Friday, 29 March 2019

Episode 59 - The surprise visitor

Corinne had visited very few hospitals in her life, mainly because her father was a doctor and the few she had, when very young, had put her off ever going, even if she needed medical attention herself.
The one Harry had ended up in was big, bustling, and full of sick people.
It was also one her father would not go near, or so he had said once, one of the few conversations she had listened to over the table.  He had opinions about everything, particularly the medical profession, and how it never seemed to measure up to his standards/
Or, she realized one day, after Harry had left or was it banished, that it was Harry he was referring to.  She had tried to talk to her mother about it, but her mother was too wrapped up in her role as charity queen, or some such, she could never understand her compulsion to be a leader in everything rather than a drone.
That was what Corinne was, she thought to herself, a drone.
She didn’t want to be a doctor, she had tried her hand at nursing and hated it, she had tried being a charity queen, and couldn’t stand half the people she had to be nice to, and was now languishing in her father’s practice as a records clerk.
Of everyone in that house, she was the only one who ‘understood’ Harry.
“So,” she said, sitting in the seat beside the bed, “I leave you to your own devices for a few months and this is what happens to you?”
Harry had been surprised to see her, no, make that shocked.

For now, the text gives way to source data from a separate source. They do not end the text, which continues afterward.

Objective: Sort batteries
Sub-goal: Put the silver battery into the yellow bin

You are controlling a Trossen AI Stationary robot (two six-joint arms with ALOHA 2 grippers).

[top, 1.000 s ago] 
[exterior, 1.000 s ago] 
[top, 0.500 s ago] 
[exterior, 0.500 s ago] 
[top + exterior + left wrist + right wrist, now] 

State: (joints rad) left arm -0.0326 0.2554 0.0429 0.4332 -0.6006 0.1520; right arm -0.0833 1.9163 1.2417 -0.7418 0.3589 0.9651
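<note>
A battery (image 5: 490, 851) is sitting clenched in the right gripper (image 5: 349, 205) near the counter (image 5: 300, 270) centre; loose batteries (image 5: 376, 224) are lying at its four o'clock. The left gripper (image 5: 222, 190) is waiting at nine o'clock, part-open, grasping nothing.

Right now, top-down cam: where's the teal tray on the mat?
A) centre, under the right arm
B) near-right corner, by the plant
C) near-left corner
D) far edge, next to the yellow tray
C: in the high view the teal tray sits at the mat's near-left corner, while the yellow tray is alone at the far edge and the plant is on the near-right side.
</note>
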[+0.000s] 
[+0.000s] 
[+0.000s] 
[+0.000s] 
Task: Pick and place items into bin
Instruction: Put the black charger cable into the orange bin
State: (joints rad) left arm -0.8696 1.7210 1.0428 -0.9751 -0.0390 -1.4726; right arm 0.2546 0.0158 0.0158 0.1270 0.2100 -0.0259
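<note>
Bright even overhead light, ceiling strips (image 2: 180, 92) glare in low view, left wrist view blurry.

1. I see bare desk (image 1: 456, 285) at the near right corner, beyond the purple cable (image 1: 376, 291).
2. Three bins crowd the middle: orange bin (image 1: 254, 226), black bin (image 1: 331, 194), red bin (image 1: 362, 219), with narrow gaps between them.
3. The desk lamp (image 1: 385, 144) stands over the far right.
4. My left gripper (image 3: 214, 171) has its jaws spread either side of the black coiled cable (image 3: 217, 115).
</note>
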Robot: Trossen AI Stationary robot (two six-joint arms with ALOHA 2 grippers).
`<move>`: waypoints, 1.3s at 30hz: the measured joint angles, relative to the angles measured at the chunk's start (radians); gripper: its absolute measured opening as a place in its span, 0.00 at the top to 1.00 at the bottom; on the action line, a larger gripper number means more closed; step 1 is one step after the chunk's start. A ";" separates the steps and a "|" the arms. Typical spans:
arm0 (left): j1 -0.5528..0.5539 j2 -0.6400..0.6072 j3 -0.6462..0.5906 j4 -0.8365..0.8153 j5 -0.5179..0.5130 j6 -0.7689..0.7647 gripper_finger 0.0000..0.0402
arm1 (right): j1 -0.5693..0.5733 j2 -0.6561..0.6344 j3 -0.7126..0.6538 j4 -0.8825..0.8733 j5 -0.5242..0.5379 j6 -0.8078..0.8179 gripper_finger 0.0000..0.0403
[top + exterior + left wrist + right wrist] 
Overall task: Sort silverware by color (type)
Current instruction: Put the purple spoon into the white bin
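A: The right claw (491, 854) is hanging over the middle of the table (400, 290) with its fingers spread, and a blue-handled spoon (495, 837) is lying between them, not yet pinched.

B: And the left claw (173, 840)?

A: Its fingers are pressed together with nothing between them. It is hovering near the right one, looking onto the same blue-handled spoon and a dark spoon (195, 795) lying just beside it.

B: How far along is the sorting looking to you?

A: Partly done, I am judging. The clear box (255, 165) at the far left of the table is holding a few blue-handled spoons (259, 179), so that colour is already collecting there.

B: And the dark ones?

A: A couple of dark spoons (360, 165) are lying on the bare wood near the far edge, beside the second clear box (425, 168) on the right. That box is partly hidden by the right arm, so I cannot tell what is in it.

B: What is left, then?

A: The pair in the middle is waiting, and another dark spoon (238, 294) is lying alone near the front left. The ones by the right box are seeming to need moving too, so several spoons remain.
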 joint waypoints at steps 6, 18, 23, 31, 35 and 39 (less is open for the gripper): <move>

And then immediately cursed Sykes under his breath.  He had gone and told his mother, and no doubt Corinne had also been there.
“Sykes tell you?”
“You mean the grubby policeman?”
“Don’t judge a book by its cover.  I’m surprised he didn’t shoot you.”
“I think he was going to but changed his mind.”
“It would only be the paperwork that stopped him then.”
Banter.  Something she missed at home, something her mother and father detested, at the dinner table, or anywhere else.
“What happened?”
“I got hit by a bus.  You should see the bus.”
“Harry?”
“Ask no questions and I’ll tell you no lies.  It’s none of your business, especially when you’ll go back and tell everyone and cause un-necessary anguish.”
“If I promise not to?”
“This from the girl who always crossed her fingers behind her back when pretending to make a promise?”
“If I put my hands on the bed where you can see them?”
He gave her a long hard look, trying to figure out what her angle was.  She always had an angle.  Getting out of that house and away from the schemes and lies of his fellow siblings was the best thing he ever did.
“Why?  What’s in it for you?”
“I’m looking for something better than being a filing clerk for the rest of my life.  It seems your life has progressed remarkably from finding lost cats, and given what’s happened to you, I think you need someone to watch your back.”
She would be the one looking to stab him in the back, not watch it.
“No.”
“I’m going bonkers in that surgery.”
“No.”
“If I promise to do everything you say?”
He snorted.  That would never happen.  “No.”
“What would it take?”
“What do you mean?”
“What would it take to prove I’m willing to be your right-hand woman?”
“Nothing.  Never.  This is no job for someone like you.  You’re far more suited to working with mother and her charities.”
And the fact that she had never stuck to one job for longer than a few days before the old habits returned, late nights partying with her indolent friends, hangovers the following morning, and any excuse not get a job, or having a job.  Records Clerk in her father’s practice was the best she was going to have.  At least their father was not going to dismiss her.
“Then give me an impossible task, and if I can’t complete it then I’ll abide by no.”
It was a game to her, Harry thought.  She didn’t understand it could be life and death, and that she could finish up like him, now, in hospital, lucky to be alive.
But there was an impossible task.
He smiled.
“You’ve got one, haven’t you?” she said.
“Yes.  Get all the case notes for the Jones’ murders off Detective Sykes, the so-called grubby policeman, and bring them to me here.  I’ll give you 48 hours.”
Her smile turned into a frown.  She’d asked for an impossible job, and he knew that Sykes would not share anything with him let alone give anything to her, particularly after what she had said about him.
She stood.  “OK.  Challenge accepted.  I hope he knows what you’re talking about.  Jones, you say?
“Two of them.  Murdered.  Case notes.  Go.”